The Idaho Budget Index examines appropriation bills on several fronts to add important context to lawmakers’ discussions as they are considered on the floor of the House and Senate. Among the issues we look at in drawing a conclusion about a budget:
Does the agency requesting these funds serve a proper role of government? Has wasteful or duplicative spending been identified within the agency, and if so, has that spending been eliminated or corrected? Does the budget examine existing spending to look for opportunities to contain spending, e.g., through a base reduction? If there is a maintenance budget, is that maintenance budget appropriate? Are the line items appropriate in type and size, and are they absolutely necessary for serving the public? Does the budget contemplate the addition of new employees or programs? Does the appropriation increase dependency on the federal government?
Our analysis is intended to provide lawmakers and their constituents with a frame of reference for conservative budgeting, by summarizing whether appropriation measures contain items that are sincerely objectionable or sincerely supportable.
OITS is the state’s IT data and networking hub. It was created less than a year ago with the view to consolidate information technology in the governor’s office, with House Bill 607.
There are some risks with the consolidation of IT services if not properly executed and this adds another division to the Office of the Governor.
However, we believe it is a policy option that merits support.
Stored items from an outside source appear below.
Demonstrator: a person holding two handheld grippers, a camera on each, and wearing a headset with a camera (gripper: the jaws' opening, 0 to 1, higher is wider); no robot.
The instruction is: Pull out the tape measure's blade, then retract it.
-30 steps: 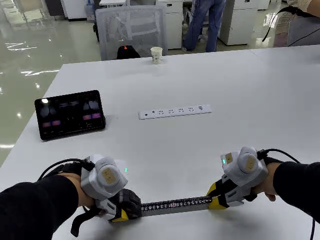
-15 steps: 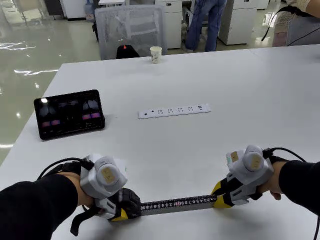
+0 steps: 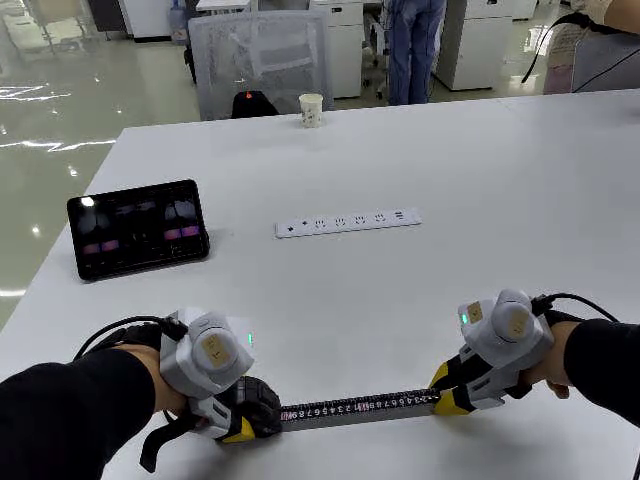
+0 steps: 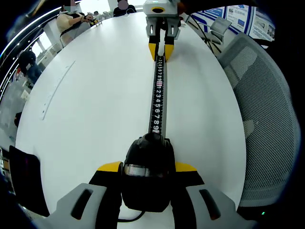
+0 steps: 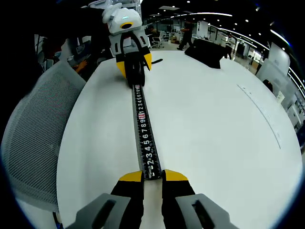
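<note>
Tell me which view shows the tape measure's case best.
The left gripper view: the case sits close and large in the left claw, with the blade running out of its front. The head view shows the case small, partly hidden under that gripper. The right gripper view shows it far off, at the blade's end.
</note>
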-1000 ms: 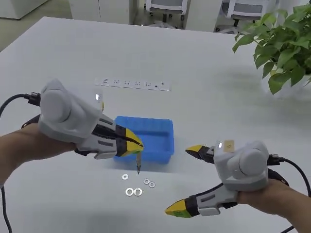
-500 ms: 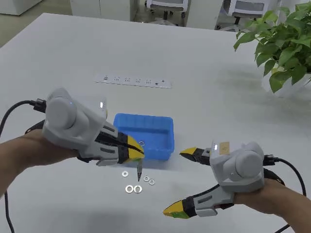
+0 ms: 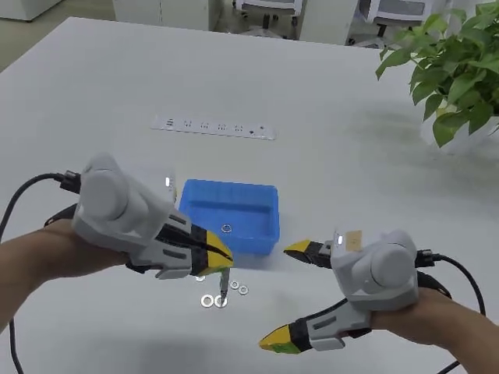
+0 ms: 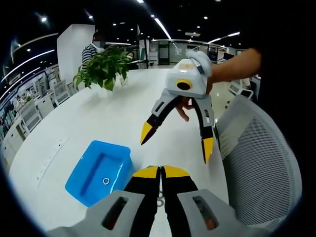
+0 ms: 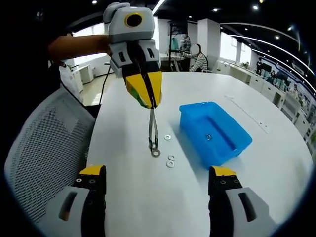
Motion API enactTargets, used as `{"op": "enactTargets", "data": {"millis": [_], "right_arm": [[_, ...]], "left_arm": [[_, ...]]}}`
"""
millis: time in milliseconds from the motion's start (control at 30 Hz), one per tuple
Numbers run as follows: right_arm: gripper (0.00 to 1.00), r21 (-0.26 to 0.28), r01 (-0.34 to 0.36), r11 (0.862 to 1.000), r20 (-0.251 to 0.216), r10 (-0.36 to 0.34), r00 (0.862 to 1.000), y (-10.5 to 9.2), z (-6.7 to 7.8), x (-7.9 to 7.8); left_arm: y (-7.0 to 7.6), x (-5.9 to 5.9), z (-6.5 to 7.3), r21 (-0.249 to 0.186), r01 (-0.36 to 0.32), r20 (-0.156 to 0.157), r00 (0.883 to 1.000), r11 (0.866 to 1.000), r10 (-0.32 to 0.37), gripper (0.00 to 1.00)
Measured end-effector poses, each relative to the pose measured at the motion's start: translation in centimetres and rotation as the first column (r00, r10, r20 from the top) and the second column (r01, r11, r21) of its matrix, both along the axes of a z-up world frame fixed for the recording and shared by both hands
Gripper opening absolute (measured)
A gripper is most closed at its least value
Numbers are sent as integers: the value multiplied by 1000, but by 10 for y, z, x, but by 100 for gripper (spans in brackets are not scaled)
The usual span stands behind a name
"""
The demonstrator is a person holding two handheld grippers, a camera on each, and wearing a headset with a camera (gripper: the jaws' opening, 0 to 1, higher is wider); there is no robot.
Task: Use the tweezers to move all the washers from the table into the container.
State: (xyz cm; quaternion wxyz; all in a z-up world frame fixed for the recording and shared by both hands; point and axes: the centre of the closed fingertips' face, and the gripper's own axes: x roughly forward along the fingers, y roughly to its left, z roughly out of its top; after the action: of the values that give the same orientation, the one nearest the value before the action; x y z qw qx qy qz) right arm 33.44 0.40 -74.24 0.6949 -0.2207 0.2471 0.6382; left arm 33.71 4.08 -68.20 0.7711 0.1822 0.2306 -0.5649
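While the right gripper [image 3: 284, 294] hangs nearest to the person, low over the white table [image 3: 93, 86], its two yellow-tipped jaws stand wide apart and hold nothing between them. Just beyond it and to its left, the left gripper [image 3: 214, 251] has its jaws pressed together on the upper end of the tweezers [image 5: 152, 126]. The tweezers point straight down from it to the table top. In the right gripper view their two thin legs come nearly together at the bottom, and the tips are right at one of the washers [image 5: 155, 152]. I cannot tell whether the tips have hold of it or only touch it. A few more washers lie loose on the table close around this place, two just beside each other and one a little apart, all near the front wall of the container [image 3: 261, 204].

This container is a blue, shallow, rectangular tray that stands just behind the washers. One small washer [image 3: 226, 228] lies already inside it, on the floor of the tray. Farther along the table a white power strip [image 3: 214, 128] lies flat, well apart from the tray. At the far right side a green leafy plant [image 3: 456, 70] stands on the table. Behind the far edge some office chairs [image 3: 265, 12] are partly visible.
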Motion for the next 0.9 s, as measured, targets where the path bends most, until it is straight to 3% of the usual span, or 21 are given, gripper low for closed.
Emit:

Among the benefits:
49 positions are being eliminated at various agencies with only 36 being added at OITS. Note that the SOP shows 35 positions but one was added earlier with an FY19 supplemental. So that is a net reduction of 13 FTP’s and approximately $900k saved annually.
Consolidation, should make the IT modernization go more smoothly and reduce the risk of cybersecurity data breaches. The IT modernization project is a five-year project.
Utah is saving over $1 million annually according to a National Association of State Chief Information Officer’s survey.
It is imperative that lawmakers have this agency document the savings and review them in upcoming sessions.